• **Task description**: All lines from the one containing "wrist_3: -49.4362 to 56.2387" through the end of the material below are to be printed exactly, both ends included, minus pictures.

• **Provided data**:

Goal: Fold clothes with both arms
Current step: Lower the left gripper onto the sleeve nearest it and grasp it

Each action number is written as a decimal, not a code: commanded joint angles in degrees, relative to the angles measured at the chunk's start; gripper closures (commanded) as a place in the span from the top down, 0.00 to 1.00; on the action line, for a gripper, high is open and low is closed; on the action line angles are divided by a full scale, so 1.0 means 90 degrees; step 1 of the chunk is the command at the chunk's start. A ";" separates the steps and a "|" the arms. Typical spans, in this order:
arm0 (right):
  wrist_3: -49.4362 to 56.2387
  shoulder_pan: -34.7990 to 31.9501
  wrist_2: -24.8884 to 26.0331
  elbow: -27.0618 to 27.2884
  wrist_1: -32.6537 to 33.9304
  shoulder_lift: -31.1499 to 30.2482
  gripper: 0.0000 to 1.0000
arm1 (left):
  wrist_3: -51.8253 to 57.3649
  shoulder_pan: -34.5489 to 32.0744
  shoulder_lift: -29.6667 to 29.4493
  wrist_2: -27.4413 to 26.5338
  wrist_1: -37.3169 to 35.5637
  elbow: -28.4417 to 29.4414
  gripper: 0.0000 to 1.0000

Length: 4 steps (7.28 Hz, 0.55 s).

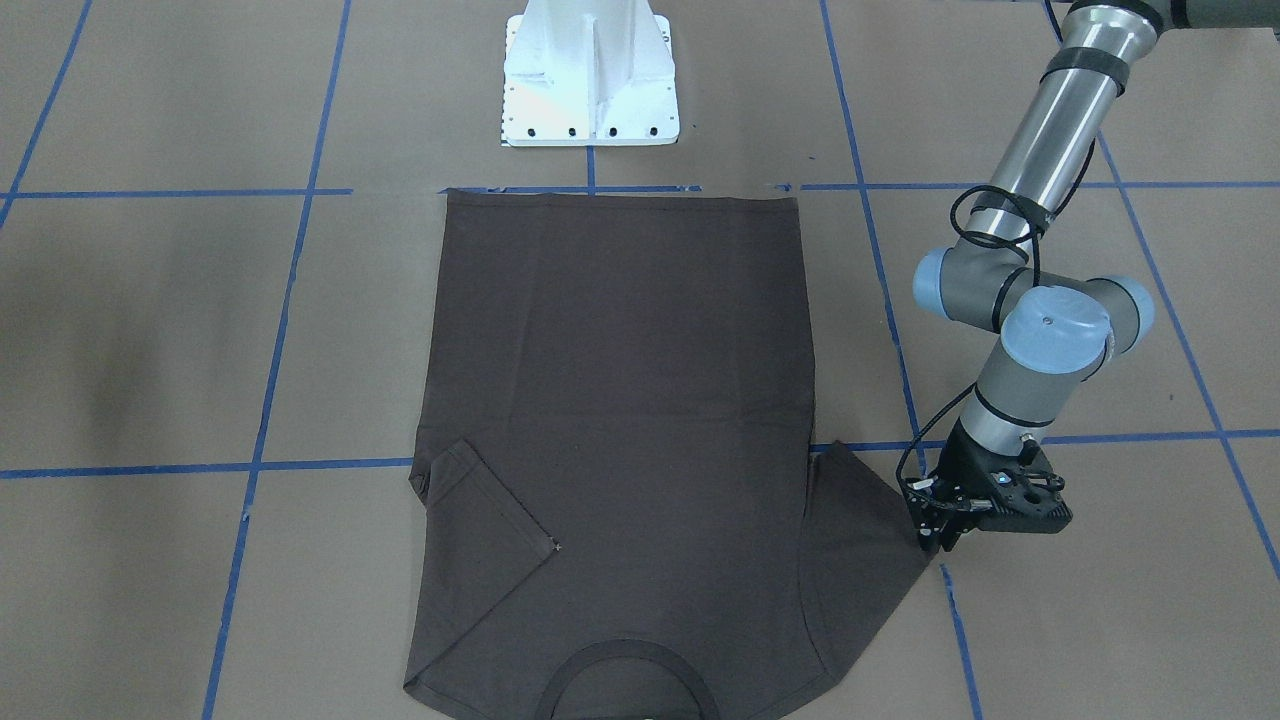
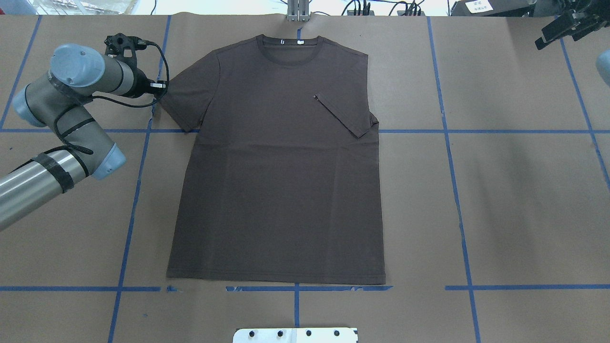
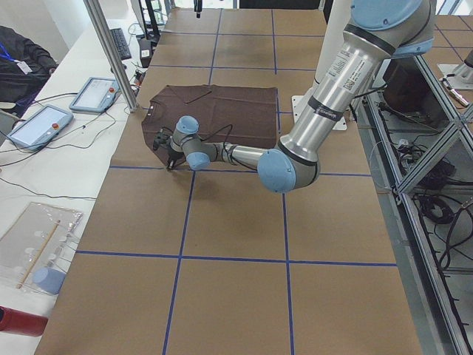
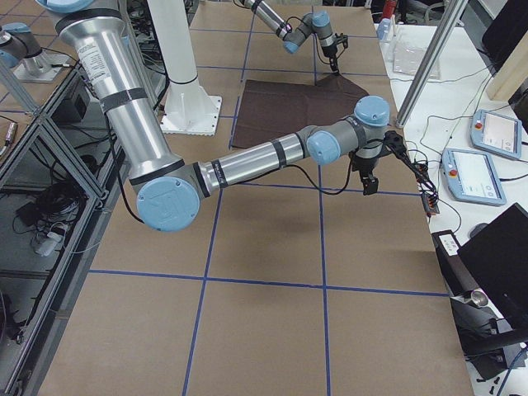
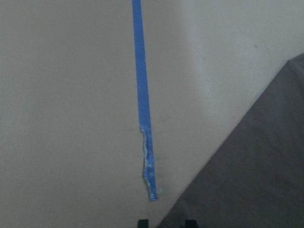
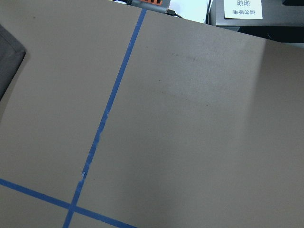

• **Answer area**:
  wrist_3: -49.4362 to 56.2387
  shoulder_pan: -34.7990 to 31.9501
  wrist_2: -24.8884 to 26.0331
  elbow: -27.0618 to 27.2884
  wrist_1: -32.6537 to 33.9304
  shoulder_lift: -31.1499 to 30.2482
  gripper: 0.0000 to 1.0000
arm1 (left):
  wrist_3: -51.8253 to 57.3649
  shoulder_pan: -34.5489 to 32.0744
  shoulder_lift: -29.6667 to 29.4493
  wrist_2: -27.4413 to 26.5338
  wrist_1: -37.3169 to 35.5637
  elbow: -28.4417 to 29.4414
  gripper: 0.0000 to 1.0000

Length: 4 steps (7.28 Hz, 0.55 s).

Nothing remains to add to the answer.